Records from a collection
===
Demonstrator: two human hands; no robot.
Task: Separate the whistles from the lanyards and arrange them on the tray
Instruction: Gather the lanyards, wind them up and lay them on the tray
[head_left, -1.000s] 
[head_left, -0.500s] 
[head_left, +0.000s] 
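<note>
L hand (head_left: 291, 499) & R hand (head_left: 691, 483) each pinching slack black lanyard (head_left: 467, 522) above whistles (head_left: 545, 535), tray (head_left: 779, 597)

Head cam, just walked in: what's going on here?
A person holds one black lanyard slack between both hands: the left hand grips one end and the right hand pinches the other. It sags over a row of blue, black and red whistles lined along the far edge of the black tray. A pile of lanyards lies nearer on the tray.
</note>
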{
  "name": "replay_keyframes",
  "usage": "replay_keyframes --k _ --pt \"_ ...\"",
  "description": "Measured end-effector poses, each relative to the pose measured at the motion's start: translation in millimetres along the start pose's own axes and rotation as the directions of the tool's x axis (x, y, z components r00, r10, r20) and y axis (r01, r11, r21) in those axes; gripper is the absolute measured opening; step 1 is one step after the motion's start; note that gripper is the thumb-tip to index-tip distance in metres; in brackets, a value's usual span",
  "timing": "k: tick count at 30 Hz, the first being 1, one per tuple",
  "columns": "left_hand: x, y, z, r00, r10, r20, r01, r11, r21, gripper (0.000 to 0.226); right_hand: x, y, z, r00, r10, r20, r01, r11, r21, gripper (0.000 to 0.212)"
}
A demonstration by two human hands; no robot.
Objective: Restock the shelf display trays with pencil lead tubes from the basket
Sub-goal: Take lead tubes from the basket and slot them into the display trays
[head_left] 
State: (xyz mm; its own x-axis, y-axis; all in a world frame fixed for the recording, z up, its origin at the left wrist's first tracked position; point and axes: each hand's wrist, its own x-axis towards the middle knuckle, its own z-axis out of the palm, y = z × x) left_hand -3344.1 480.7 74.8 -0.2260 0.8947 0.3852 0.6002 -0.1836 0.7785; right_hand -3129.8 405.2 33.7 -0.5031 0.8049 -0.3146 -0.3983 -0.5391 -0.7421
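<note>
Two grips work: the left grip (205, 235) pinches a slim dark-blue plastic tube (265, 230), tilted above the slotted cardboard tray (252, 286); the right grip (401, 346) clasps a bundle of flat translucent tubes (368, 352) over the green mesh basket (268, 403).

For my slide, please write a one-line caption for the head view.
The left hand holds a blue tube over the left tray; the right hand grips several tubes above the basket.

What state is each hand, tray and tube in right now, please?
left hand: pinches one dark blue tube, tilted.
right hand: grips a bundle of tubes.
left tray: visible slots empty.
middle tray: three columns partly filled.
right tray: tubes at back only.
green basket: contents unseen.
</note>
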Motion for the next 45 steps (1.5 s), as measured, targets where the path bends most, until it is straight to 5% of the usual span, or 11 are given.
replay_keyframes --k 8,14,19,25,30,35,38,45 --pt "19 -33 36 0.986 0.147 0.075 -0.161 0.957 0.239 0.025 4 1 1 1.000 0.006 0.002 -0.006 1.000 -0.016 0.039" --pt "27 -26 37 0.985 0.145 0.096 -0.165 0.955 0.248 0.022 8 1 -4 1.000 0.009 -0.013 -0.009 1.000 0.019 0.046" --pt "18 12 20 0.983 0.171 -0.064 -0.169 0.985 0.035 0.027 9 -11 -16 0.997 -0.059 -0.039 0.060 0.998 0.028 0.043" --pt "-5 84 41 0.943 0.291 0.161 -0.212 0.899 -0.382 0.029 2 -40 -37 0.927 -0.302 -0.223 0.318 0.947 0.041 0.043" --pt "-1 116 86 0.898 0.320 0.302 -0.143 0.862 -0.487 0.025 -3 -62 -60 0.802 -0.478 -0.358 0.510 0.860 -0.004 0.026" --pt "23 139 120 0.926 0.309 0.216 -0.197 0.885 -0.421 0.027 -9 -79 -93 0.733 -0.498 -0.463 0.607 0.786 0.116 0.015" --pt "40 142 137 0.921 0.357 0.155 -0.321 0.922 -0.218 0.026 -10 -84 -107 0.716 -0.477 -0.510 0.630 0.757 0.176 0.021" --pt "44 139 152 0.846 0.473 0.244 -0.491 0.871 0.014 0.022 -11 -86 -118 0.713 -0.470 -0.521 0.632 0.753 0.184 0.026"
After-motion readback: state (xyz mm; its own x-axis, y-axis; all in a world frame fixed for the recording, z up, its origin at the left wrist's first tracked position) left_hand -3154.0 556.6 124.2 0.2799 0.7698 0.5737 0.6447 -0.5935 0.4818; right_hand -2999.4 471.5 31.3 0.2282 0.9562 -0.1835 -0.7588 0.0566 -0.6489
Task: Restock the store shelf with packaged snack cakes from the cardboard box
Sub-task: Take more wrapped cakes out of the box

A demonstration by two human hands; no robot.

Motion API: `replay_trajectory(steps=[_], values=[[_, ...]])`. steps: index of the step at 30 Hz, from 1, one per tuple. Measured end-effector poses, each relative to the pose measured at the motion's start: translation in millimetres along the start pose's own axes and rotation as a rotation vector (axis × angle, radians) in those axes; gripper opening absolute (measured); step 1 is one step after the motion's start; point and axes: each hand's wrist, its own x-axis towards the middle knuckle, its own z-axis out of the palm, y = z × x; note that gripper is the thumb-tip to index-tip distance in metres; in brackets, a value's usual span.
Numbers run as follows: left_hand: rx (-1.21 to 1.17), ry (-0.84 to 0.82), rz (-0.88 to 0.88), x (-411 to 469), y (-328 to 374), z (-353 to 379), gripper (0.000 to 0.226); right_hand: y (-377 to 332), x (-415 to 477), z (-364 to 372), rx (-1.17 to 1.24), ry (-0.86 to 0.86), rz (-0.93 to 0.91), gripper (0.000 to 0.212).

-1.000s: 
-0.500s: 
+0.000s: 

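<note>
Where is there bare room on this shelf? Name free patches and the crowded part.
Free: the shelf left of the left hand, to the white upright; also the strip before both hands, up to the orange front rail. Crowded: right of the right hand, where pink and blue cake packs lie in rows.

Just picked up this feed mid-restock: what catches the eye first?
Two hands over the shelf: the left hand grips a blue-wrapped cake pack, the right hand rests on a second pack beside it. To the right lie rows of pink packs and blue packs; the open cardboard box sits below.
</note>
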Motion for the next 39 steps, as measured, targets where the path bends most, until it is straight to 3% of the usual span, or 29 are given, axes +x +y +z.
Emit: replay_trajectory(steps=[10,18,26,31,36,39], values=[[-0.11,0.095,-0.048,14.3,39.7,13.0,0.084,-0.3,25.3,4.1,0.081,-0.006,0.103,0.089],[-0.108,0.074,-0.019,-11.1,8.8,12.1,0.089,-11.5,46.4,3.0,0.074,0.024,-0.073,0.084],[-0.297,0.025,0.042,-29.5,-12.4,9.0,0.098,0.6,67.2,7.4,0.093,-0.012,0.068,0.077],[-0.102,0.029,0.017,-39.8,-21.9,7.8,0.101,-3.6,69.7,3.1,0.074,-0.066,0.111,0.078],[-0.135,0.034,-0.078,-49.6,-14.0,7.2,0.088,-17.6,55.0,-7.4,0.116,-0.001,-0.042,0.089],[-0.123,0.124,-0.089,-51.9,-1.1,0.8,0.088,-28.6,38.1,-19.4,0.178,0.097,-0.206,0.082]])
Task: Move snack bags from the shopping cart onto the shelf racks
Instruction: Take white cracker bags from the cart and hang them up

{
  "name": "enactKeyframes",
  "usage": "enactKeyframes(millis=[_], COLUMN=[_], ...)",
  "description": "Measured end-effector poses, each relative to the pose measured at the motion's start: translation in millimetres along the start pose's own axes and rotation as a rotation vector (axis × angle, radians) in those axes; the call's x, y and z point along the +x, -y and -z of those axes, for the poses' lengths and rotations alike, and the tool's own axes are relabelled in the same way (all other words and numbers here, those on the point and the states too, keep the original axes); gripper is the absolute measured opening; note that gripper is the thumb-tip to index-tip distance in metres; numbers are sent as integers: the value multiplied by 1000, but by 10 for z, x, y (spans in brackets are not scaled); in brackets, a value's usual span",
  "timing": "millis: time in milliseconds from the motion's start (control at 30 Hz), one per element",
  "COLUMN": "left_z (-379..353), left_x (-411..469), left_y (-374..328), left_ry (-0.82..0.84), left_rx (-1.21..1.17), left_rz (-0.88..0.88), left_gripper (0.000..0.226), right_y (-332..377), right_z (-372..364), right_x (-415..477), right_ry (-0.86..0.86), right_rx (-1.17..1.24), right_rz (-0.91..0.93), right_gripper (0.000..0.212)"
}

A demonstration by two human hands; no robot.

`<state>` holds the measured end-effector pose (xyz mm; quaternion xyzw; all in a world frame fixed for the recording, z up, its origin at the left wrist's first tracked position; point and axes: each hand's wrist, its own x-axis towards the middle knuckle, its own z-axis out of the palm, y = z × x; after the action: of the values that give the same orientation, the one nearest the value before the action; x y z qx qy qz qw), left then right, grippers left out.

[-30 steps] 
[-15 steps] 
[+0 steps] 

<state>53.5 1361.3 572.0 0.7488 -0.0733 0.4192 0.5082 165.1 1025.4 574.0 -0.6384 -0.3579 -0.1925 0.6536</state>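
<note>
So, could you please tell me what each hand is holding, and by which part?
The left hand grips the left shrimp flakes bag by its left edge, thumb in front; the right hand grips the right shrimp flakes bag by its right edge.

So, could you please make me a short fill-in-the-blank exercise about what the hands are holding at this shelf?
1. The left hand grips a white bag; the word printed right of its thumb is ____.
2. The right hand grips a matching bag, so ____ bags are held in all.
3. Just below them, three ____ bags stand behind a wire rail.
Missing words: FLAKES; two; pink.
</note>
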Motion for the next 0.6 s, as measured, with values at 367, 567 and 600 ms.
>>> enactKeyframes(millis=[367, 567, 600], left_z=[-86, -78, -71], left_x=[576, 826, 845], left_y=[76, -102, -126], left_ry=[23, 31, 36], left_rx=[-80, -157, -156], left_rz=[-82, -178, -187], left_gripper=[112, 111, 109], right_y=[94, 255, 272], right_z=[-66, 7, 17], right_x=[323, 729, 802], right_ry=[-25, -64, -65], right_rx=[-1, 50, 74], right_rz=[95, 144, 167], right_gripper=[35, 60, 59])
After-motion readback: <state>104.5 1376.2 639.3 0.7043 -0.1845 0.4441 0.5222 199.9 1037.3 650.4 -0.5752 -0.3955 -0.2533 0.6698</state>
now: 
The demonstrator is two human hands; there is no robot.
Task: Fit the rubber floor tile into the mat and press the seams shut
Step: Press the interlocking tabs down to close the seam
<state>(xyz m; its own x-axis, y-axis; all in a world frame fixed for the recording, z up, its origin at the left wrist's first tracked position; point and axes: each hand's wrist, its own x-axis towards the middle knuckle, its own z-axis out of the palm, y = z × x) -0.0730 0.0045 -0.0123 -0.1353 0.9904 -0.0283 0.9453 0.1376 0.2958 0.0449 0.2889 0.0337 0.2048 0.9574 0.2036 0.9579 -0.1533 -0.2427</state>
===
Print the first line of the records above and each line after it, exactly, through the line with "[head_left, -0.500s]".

> [Solution]:
Demonstrator: two human hands; no robot.
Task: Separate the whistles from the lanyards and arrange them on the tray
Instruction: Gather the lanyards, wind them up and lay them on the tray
[head_left, -1.000s] 
[head_left, -0.500s] 

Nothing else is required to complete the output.